Jason Statham has always been kind of perplexing for me as a movie star. On the surface, he is everything I like in an action hero. He’s got great charisma and physicality, and he’s not half bad as an actor. Yet he’s never done a movie that I’ve been an unabashed fan of (though I did enjoy both Crank movies). Perhaps that’s because of the self-aware tone exhibited by The Transporter films. It probably also has to do with something that a friend pointed out to me a few days ago. Fans have become irreversibly jaded, to the point where we can no longer recognize anything but the highest of quality. Something simply being “good” is no longer good enough. It has to look and feel brand new, fresh off the showroom floor. In a world where there are no new stories to tell, that kind of thinking can be problematic.

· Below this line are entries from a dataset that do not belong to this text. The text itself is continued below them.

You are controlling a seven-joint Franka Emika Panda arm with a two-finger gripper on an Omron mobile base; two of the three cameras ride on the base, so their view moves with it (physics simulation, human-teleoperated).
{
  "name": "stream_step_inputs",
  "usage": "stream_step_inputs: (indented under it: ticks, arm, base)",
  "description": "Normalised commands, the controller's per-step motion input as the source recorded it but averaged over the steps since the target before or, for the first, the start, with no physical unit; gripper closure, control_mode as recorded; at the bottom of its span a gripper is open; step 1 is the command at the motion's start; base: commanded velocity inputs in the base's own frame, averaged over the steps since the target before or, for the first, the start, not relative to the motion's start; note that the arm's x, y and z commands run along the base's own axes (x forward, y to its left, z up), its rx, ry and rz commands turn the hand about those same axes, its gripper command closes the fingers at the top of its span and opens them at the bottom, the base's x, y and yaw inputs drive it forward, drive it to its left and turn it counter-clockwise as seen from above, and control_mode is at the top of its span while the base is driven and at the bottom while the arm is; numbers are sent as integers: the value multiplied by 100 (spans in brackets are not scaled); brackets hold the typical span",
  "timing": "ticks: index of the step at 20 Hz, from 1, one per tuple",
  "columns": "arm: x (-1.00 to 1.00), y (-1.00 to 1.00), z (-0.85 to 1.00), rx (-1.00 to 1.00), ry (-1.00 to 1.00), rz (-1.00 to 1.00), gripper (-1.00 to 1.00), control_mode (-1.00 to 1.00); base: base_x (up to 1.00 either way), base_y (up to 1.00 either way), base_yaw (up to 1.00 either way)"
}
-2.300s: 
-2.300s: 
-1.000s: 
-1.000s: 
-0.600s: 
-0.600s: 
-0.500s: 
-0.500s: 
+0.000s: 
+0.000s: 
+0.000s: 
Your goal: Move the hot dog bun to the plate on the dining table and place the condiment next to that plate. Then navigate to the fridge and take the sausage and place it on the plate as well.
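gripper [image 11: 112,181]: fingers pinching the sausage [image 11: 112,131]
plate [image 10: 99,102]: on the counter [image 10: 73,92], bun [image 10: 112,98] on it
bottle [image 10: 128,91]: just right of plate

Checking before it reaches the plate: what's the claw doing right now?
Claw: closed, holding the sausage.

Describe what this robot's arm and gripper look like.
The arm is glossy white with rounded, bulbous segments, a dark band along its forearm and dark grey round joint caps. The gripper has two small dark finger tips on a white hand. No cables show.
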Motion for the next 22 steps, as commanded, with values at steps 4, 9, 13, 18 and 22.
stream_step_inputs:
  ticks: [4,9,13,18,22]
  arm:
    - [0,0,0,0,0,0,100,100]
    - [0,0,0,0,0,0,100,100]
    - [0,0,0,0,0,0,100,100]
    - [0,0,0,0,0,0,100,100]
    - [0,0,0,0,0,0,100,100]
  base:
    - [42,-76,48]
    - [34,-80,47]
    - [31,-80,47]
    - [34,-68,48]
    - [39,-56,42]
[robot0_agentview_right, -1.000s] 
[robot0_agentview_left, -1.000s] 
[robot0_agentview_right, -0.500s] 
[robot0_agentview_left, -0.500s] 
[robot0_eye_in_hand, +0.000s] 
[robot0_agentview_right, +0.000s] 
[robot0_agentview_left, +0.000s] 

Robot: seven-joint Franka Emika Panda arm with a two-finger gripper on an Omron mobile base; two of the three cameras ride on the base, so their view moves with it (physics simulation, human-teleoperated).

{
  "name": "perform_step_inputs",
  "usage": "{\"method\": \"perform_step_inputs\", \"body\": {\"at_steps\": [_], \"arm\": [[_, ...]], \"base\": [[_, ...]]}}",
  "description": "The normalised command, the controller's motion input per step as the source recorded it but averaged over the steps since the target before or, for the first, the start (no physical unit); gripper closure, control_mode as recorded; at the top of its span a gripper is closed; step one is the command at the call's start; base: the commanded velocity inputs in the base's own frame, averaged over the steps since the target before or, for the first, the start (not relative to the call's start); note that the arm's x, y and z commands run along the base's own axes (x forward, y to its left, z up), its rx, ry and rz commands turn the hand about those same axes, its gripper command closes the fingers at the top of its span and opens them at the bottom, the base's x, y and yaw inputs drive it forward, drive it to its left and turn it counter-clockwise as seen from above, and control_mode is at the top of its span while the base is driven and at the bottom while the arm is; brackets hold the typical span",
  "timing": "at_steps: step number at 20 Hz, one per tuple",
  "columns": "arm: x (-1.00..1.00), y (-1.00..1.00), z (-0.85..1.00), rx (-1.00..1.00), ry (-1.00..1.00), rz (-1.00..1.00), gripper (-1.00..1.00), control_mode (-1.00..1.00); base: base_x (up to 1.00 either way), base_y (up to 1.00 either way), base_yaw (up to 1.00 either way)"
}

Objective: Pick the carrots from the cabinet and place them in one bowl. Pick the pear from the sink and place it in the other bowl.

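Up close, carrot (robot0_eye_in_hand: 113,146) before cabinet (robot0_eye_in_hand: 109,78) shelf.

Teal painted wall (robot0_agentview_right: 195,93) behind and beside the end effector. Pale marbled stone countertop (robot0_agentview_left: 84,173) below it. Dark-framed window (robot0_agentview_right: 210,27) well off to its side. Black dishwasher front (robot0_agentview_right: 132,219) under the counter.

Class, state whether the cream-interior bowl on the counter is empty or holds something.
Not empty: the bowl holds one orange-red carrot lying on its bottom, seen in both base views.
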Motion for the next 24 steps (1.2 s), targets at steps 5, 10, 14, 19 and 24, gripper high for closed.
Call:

Statham’s latest offering, The Mechanic, has him in familiar territory. He plays Arthur Bishop, a professional assassin of exceptional cunning and ingenuity. When his close friend and mentor Harry Mckenna (Donald Sutherland) is murdered, he embarks on a mission to find and eliminate the culprits. Harry’s son Steve (Ben Foster) also seeks vengeance for his fathers murder, and approaches Bishop in hopes of joining him on his mission and becoming as adept an assassin as he is. Bishop reluctantly takes young Steven under his wing and imparts on him knowledge of the darkest and oldest art known to mankind: murder.
The Mechanic is remake of the Charles Bronson film of the same name. Though the red band trailer does display some humor (mostly in the form of wise cracks) it seems to take itself decidedly more serious than any of the Transporter films. The trailer displays some really novel kills, my favorite of which is a hit performed in an indoor swimming pool. There are lots of bloody surprises afoot, as the kill moves on display hit fast and hard. I’ve always liked that approach to modern action set pieces, as slow motion is overused and doesn’t always adequately supply the visceral kick such scenes require. The editing mercifully leaves the action coherent and clear.
Is it bit sadistic to get such a kick out of watching people being slaughtered in increasingly clever ways? Perhaps, but hasn’t that always been the main selling point of movies like this? The hired gun who embarks on a personal quest is as much of a cliché these days as anything else in the action genre, Ditto for that hired gun taking a talented but seemingly reckless pupil under his wing. From a story standpoint, The Mechanic has nothing new to offer. However, like any good assassin knows, the method of delivery plays a big part in acquiring ones target. So does the element of surprise. The audience knows the hitman will get his target; the question is how and when. Those two factors make all the difference.